17) Drinks that give you good breath: gin and tonic, gimlet, vodka and cranberry, anything with citrus.

18) Instead of ordering a shot of After Shock to cap off the evening, one could just walk calmly into the street, lie down, and wait.

19) Hungarian proverb: If three men tell you that your are drunk, lie down.

20) Every man should know how to make at least one drink from a foreign country, preferably one taught to him by a local female with whom he has had a complicated, unresolved, and quite possibly dangerous dalliance.

21) Citrus cocktails benefit greatly from rubbing lemon peel around the rim of the glass.

22) Jack Daniel's. Rocks.

23) Fresh orange juice. Fresh lemon juice. Fresh lime juice.

24) On those chrome, hourglass-shaped bar measuring cups, the big side is the jigger. The little side is the pony. Never use the pony.

25) If you must: single-malt Scotch in a brandy snifter with a splash of water.

26) Avoid bars that use plastic cups, bars whose bathrooms consist solely of a trough-style urinal, bars with chicken wire protecting the band, bars where Patrick Swayze is the bouncer.

27) There is rarely any genuine need to shout "Skal!" "Na Zdorovye!" "Slainte!" "Bottoms up!" or "Down the hatch!"

28) No one but the bouncer cares how tough you are, and he already knows you're not that tough.

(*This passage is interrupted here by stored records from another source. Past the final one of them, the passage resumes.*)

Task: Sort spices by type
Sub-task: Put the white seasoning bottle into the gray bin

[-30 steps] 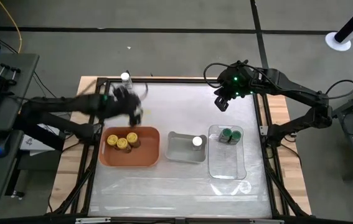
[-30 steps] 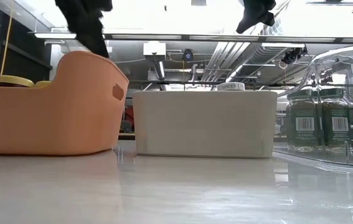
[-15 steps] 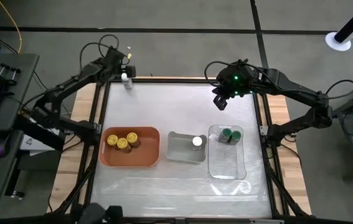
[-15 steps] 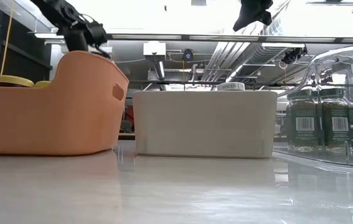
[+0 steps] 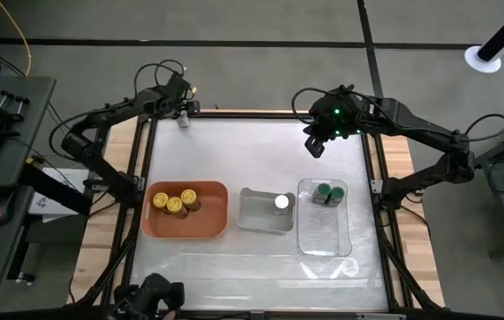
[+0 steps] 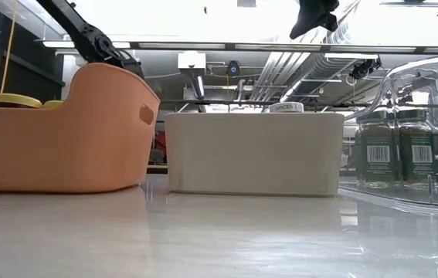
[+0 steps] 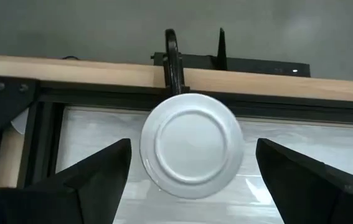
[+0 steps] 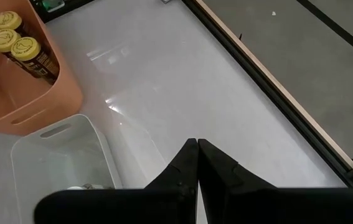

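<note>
While the white tabletop (image 5: 252,169) holds an orange plastic tray (image 5: 213,224) of yellow-lidded jars (image 5: 174,203), a grey tray (image 5: 256,213) with one white-lidded jar (image 5: 281,202), and a clear tray (image 5: 323,236) with green-lidded jars (image 5: 326,192), one more small white-lidded spice jar (image 7: 192,145) stands at the table's far left corner. The left gripper (image 7: 192,168) hovers above it, fingers spread wide, clear of it on either side. The right gripper (image 5: 316,147), clenched empty, waits beyond the clear tray. The jar looks light, rigid and smooth; grasping its body below the lid seems safest.
</note>
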Controlling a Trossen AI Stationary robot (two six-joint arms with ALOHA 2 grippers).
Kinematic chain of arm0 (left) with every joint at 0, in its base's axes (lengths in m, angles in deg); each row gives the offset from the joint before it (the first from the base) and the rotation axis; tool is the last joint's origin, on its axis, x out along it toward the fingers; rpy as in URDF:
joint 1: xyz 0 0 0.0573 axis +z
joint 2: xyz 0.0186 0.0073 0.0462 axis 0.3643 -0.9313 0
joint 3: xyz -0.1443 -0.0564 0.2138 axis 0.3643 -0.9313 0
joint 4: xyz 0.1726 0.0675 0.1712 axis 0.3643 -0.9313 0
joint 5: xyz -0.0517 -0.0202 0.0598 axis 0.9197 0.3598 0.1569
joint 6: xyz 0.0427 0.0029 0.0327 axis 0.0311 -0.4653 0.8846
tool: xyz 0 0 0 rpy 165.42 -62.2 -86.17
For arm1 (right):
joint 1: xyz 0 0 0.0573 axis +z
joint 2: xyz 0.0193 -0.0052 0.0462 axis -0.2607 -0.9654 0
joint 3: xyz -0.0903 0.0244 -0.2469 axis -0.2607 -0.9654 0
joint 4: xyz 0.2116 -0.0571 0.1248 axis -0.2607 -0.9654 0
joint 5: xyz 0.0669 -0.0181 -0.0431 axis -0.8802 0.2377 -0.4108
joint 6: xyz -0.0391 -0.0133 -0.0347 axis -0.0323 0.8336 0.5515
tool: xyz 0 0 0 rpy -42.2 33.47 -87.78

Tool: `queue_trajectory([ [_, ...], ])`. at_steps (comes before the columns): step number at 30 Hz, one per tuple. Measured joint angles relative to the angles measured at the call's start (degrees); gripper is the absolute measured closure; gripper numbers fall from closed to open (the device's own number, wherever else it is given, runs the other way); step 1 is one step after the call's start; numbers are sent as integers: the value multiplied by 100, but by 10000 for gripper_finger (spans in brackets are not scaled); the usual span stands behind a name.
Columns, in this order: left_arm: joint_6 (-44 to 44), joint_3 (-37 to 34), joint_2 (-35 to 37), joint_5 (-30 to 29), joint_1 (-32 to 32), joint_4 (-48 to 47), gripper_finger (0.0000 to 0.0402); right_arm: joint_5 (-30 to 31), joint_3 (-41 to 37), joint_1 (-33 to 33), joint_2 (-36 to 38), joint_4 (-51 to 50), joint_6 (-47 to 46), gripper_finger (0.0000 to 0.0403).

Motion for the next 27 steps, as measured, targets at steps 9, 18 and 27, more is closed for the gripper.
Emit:
queue_trajectory([
  [9, -55, 0, -465, -3, -1, 34, 84, 1, 0, 0, 0, -10, 2, 403],
  [18, -64, 0, -541, -41, -135, 400, 247, 0, 0, 0, 0, -54, -4, 403],
  [27, 646, 0, -281, 1382, -1114, 1786, 247, 2, 0, 1, 0, -97, 11, 403],
])
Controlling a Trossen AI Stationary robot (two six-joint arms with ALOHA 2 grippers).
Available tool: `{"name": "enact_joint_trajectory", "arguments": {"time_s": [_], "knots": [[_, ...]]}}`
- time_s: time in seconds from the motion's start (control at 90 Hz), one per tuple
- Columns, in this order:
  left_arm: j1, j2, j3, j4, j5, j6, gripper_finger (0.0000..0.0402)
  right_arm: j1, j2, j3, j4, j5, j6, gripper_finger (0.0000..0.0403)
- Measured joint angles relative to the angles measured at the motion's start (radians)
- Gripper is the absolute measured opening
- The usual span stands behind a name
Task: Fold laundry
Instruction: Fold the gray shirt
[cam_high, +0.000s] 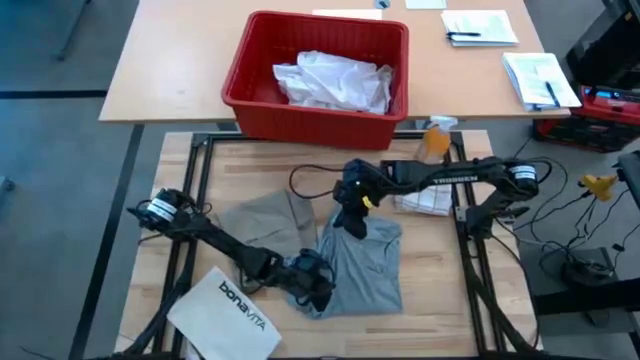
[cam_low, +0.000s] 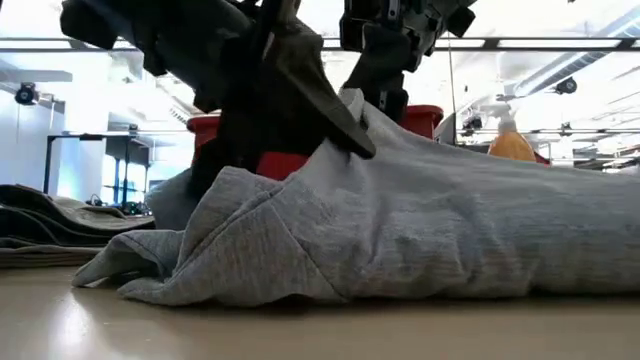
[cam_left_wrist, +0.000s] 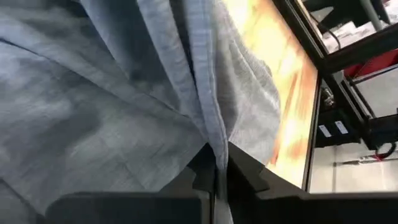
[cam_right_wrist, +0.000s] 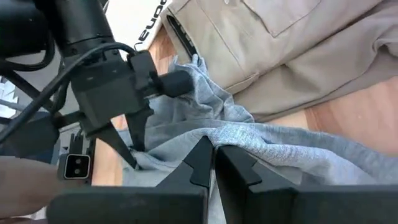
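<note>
We are observing the grey T-shirt lying on the wooden desk, right of centre, with its long axis running from the far edge toward the near edge. The khaki-tan piece is lying just beside it on the left, and their edges are touching or overlapping. The white shirt is sitting in the red basket on the farther desk, well apart from both arms.

We are finding both pincers clenched on the grey T-shirt. The left pincer is grasping the near left corner; the left wrist view is showing a fold of grey cloth pinched between its closed fingers. The right pincer is grasping the far edge, near the top of the garment, and the right wrist view is showing a gathered ridge of cloth held between its fingertips. In the low view the cloth is rising from the desk toward the held points.

We are judging that the coming move turns on this: the two grips are standing at opposite ends of the shirt's long axis, the left nearer the front edge, the right farther back. The bulk of the garment is lying to the right of both pincers. The stiff white bag is lying near the left pincer and could be caught.
</note>
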Motion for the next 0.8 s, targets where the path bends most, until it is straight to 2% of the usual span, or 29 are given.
{"name": "enact_joint_trajectory", "arguments": {"time_s": [0.8], "knots": [[-0.065, -0.003, 0.0, -0.079, 0.015, -0.117, 0.0, -0.082, 0.184, -0.003, 0.141, -0.014, -0.109, 0.0]]}}
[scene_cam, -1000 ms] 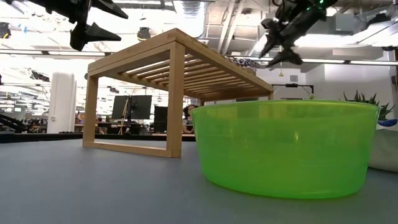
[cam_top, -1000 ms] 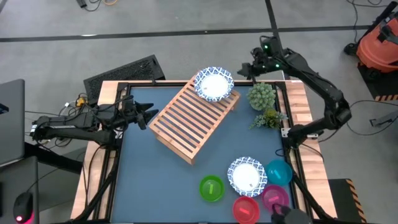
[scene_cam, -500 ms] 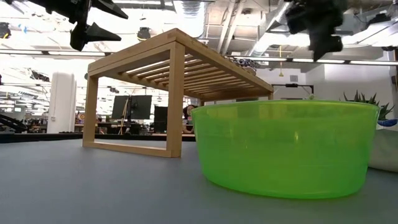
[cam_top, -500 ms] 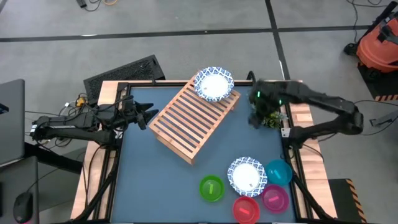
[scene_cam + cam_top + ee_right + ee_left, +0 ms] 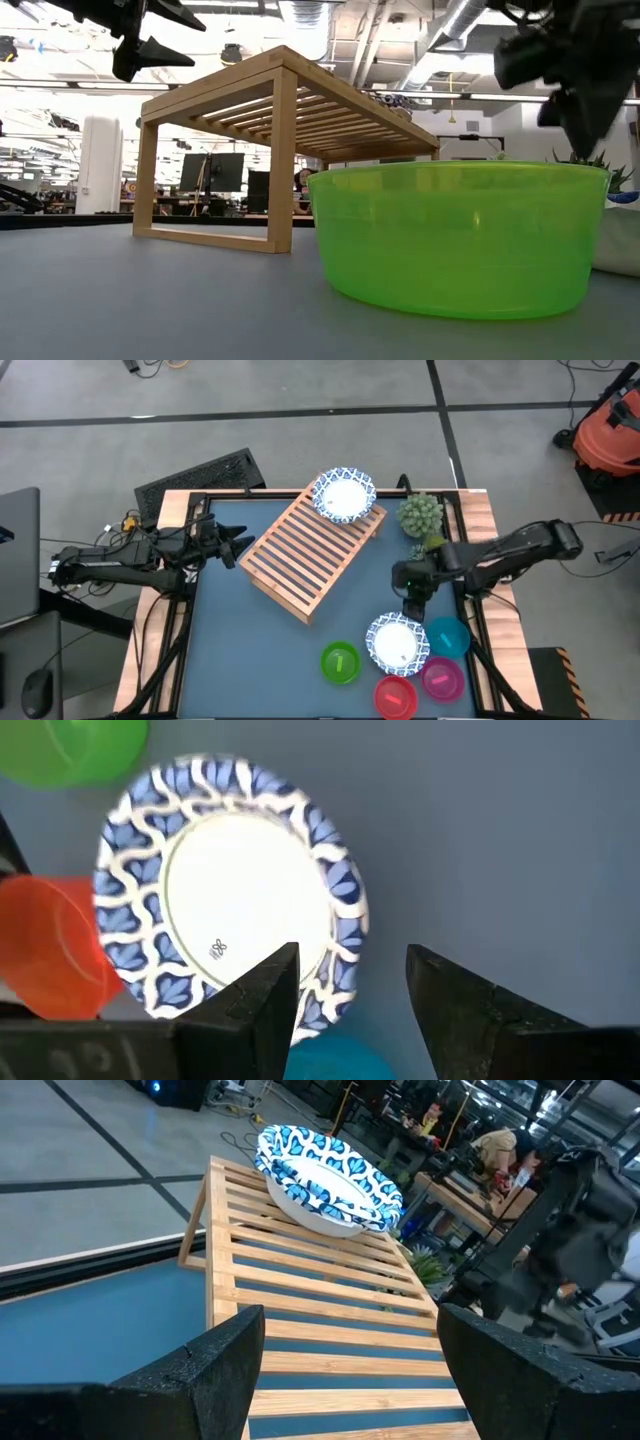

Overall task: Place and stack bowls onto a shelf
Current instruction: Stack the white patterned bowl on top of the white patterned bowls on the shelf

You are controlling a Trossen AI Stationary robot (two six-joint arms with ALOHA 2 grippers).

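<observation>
The light-wood shelf (image 5: 310, 555) stands slantwise on the blue table, and one blue-rimmed white bowl (image 5: 343, 495) sits on its far end (image 5: 325, 1175). A second blue-rimmed bowl (image 5: 397, 640) rests on the table at the near right, among green (image 5: 340, 663), red (image 5: 396, 696), magenta (image 5: 441, 678) and teal (image 5: 449, 636) bowls. My right gripper (image 5: 412, 600) hangs open just beyond that bowl's far rim, pointing down, with the bowl (image 5: 235, 910) below its fingers (image 5: 265, 1005). My left gripper (image 5: 240, 543) waits open at the shelf's left end (image 5: 350, 1370).
Two small green plants (image 5: 420, 515) stand at the far right, between the shelf and the right arm's base. The green bowl (image 5: 460, 235) fills the low view's foreground. Bare blue table lies left of the bowls and in front of the shelf.
My right gripper has swung from the far edge beside the bowl on the shelf toward the table's near right, past the plants. It has come down and tipped to point downward over the blue-rimmed bowl on the table. Nothing else has moved.
</observation>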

29) Drinking is not a competitive sport.

30) Never drink in a place that calls itself an eatery.

31) There is no upside to karaoke.

32) There is an ever-so-slight upside to a wet-T-shirt contest, as long as you're not in it.

33) It is not necessary to request premium liquor for a mixed drink in which you cannot taste it, such as a gimlet or sour.

34) On the other hand, ascertain exactly how nonpremium the "well" liquor is before you opt against the good stuff.

35) Sitting at the bar works only for two people. Three or more requires a table.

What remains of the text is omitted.